In the entries that follow, find the line containing "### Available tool"; from there, copy every line exactly through the line containing "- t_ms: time".
=======
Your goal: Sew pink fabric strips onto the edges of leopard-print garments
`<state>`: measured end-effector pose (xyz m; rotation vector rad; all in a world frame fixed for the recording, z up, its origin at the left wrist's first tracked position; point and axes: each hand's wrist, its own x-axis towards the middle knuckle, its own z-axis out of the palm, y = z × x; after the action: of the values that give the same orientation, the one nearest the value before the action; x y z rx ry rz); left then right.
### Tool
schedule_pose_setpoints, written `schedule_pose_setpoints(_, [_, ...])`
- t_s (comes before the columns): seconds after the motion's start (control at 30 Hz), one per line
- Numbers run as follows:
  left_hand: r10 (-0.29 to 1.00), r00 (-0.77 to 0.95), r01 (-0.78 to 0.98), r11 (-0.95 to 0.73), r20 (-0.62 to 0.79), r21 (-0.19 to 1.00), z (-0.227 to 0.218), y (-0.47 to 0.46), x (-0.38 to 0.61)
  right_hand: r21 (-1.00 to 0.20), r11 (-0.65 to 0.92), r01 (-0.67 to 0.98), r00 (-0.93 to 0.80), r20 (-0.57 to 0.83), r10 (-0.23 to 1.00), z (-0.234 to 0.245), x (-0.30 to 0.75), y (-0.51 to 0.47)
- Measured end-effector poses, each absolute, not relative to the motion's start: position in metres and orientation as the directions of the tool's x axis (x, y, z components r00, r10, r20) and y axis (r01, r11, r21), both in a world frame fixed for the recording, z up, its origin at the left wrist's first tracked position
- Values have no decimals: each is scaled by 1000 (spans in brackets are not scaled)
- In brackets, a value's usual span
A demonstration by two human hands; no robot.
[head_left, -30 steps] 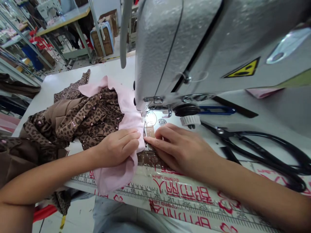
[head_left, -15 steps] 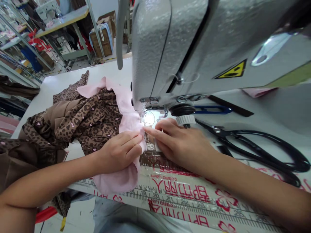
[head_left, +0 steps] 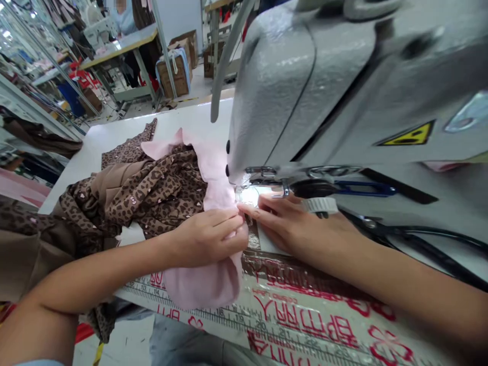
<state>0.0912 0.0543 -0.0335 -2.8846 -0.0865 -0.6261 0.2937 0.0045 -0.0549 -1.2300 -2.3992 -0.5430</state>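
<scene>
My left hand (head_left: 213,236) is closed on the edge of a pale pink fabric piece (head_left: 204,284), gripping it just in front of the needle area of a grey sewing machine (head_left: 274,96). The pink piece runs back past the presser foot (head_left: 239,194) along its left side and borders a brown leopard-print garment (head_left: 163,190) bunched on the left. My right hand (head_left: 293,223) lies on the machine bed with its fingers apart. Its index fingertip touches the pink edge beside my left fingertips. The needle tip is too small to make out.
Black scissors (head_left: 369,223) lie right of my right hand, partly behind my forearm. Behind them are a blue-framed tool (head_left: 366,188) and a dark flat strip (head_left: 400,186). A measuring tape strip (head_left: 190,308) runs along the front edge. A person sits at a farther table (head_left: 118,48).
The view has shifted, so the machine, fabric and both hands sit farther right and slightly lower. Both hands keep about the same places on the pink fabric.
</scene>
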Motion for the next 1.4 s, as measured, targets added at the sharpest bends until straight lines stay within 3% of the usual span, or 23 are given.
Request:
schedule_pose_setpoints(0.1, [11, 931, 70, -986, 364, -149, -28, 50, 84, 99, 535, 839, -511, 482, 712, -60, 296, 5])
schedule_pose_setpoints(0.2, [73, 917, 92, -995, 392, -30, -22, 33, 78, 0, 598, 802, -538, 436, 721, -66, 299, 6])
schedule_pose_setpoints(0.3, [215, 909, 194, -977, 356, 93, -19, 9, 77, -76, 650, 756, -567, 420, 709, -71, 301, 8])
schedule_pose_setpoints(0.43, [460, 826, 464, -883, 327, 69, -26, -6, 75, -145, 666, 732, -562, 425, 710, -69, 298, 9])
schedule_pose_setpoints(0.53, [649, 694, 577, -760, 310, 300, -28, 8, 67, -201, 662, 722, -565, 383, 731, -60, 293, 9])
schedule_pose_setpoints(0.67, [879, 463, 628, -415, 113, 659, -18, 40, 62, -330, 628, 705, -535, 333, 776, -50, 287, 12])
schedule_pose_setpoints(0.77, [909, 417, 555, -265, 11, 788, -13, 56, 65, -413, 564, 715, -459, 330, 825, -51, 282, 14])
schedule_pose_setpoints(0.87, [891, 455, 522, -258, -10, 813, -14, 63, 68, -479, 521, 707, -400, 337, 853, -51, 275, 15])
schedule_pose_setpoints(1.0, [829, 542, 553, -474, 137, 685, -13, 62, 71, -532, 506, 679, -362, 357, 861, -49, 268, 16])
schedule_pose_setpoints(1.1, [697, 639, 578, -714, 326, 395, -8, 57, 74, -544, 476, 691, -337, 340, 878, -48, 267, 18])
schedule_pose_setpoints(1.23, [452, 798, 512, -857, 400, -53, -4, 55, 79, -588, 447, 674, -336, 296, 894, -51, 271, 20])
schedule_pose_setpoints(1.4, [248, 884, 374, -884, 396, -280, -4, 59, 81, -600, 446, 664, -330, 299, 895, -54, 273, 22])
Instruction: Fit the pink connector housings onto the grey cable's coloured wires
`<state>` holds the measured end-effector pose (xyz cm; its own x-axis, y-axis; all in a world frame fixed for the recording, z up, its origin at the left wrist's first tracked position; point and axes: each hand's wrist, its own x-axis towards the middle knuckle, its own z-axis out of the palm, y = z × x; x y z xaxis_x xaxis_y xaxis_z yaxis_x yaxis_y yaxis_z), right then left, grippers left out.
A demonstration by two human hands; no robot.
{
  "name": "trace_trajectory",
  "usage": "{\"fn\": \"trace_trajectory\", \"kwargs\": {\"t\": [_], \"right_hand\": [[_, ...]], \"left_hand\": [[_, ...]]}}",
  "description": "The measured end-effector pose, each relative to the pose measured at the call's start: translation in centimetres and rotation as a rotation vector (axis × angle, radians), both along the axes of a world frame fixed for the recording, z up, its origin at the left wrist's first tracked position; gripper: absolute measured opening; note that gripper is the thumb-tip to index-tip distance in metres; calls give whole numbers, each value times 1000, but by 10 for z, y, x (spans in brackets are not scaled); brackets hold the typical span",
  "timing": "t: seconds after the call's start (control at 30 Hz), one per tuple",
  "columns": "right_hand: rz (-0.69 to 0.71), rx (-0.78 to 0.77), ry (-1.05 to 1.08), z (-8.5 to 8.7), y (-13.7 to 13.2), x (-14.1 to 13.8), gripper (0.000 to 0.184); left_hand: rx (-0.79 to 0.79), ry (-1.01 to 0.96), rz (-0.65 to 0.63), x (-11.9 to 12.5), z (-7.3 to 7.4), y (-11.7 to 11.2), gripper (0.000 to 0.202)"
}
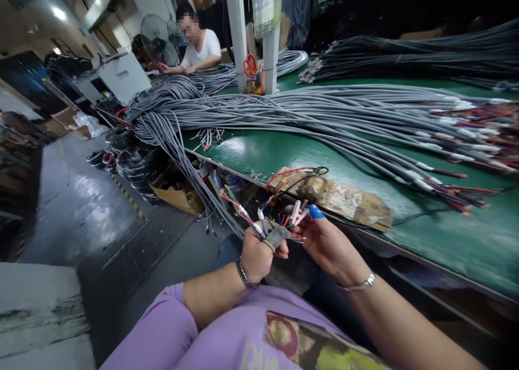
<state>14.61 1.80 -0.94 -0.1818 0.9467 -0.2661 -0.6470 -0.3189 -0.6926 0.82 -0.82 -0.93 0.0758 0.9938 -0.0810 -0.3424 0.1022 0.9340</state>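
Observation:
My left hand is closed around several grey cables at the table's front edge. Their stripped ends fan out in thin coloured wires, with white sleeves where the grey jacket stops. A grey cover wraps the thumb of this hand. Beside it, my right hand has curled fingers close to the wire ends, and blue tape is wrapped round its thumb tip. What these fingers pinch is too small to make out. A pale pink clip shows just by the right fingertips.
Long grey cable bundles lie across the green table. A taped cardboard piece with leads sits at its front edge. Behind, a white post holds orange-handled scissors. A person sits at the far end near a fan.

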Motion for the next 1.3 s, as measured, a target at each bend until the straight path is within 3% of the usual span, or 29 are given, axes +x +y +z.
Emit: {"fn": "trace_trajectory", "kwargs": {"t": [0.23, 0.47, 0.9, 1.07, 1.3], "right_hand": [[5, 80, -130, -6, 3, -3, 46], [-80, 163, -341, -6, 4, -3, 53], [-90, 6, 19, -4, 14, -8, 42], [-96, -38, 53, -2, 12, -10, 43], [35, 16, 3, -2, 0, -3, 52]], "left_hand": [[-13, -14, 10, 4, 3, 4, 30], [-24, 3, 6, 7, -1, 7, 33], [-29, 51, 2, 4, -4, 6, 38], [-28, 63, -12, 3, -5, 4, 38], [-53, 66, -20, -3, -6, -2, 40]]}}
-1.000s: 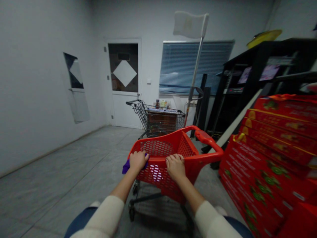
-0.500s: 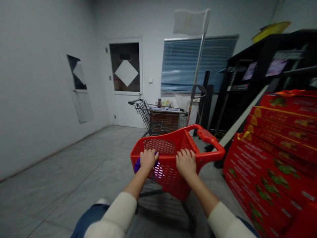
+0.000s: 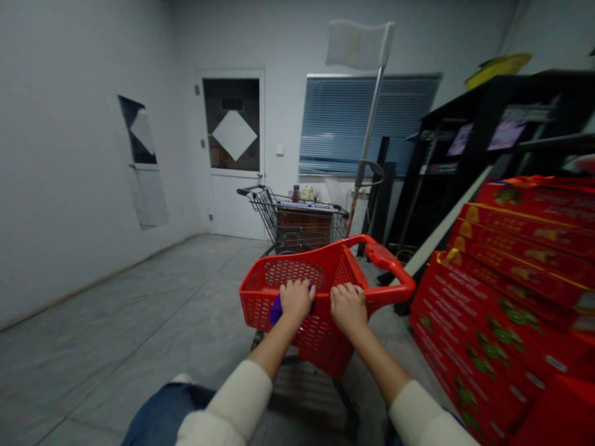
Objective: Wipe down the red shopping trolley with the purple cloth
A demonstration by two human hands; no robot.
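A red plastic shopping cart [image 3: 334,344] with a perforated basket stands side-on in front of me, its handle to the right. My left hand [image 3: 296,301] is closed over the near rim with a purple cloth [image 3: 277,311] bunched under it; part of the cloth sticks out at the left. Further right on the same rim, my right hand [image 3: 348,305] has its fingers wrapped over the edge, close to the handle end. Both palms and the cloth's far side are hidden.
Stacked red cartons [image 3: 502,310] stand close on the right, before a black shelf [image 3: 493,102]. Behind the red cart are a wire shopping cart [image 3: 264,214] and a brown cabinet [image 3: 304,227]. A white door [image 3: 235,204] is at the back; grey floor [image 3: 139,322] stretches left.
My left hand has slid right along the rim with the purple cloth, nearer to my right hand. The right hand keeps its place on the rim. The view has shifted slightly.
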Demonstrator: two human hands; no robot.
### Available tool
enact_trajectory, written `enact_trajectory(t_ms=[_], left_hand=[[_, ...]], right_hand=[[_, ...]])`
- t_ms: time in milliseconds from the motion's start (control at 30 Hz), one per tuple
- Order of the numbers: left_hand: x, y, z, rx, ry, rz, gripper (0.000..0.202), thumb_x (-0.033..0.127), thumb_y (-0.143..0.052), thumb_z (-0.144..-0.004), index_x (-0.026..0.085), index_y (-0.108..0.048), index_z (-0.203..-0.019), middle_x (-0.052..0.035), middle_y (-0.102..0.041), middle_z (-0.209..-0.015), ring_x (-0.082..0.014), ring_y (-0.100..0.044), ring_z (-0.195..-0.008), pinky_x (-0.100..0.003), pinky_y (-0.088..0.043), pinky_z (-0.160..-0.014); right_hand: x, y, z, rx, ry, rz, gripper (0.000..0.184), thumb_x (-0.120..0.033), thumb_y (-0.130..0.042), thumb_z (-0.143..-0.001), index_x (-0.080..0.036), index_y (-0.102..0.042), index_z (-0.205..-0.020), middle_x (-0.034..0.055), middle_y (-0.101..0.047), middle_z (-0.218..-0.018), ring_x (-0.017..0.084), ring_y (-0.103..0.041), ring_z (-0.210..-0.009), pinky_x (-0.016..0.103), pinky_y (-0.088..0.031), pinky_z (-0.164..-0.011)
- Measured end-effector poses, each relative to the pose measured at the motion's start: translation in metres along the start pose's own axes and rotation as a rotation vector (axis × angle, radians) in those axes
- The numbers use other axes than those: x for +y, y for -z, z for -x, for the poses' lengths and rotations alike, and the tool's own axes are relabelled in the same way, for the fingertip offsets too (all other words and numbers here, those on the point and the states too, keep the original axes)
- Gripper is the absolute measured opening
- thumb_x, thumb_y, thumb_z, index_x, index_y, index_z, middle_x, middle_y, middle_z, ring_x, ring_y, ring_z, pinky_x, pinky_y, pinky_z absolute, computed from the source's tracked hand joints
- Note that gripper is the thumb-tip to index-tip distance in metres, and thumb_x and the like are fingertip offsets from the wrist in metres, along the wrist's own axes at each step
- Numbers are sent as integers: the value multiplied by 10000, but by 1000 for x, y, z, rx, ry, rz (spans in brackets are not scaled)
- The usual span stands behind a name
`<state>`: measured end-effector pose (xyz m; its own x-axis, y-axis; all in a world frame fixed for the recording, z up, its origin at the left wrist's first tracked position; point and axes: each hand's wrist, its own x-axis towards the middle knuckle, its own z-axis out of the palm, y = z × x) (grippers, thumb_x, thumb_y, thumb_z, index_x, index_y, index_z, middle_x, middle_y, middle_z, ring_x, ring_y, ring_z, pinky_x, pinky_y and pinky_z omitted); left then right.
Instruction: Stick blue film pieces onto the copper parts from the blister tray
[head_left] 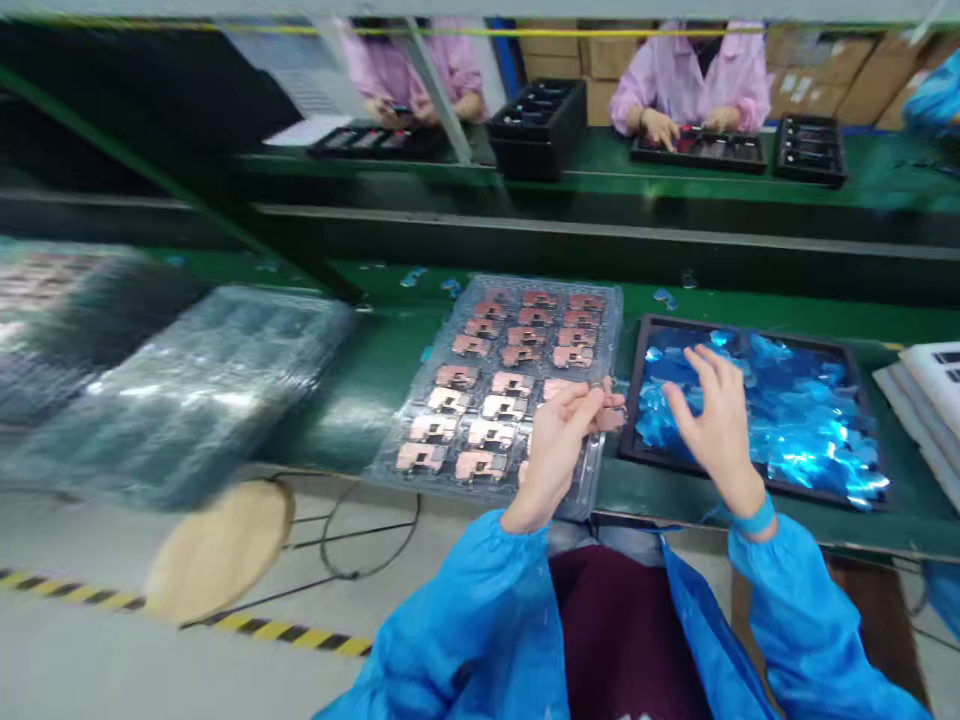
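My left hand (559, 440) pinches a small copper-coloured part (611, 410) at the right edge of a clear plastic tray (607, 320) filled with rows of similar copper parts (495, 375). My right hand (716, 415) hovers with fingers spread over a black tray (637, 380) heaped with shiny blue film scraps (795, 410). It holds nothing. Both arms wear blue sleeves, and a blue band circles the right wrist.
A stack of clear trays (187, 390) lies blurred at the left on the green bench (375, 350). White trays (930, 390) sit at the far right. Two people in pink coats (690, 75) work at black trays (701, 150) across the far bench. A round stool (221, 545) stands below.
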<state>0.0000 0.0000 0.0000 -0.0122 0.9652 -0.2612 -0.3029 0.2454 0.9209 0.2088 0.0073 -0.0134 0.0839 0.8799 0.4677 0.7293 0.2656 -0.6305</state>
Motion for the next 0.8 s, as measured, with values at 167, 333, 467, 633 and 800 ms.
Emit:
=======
## Response area
### Available tool
enact_trajectory, written `enact_trajectory(t_ms=[_], left_hand=[[_, ...]], right_hand=[[_, ...]])`
- t_ms: time in milliseconds from the motion's start (control at 30 Hz), one per tuple

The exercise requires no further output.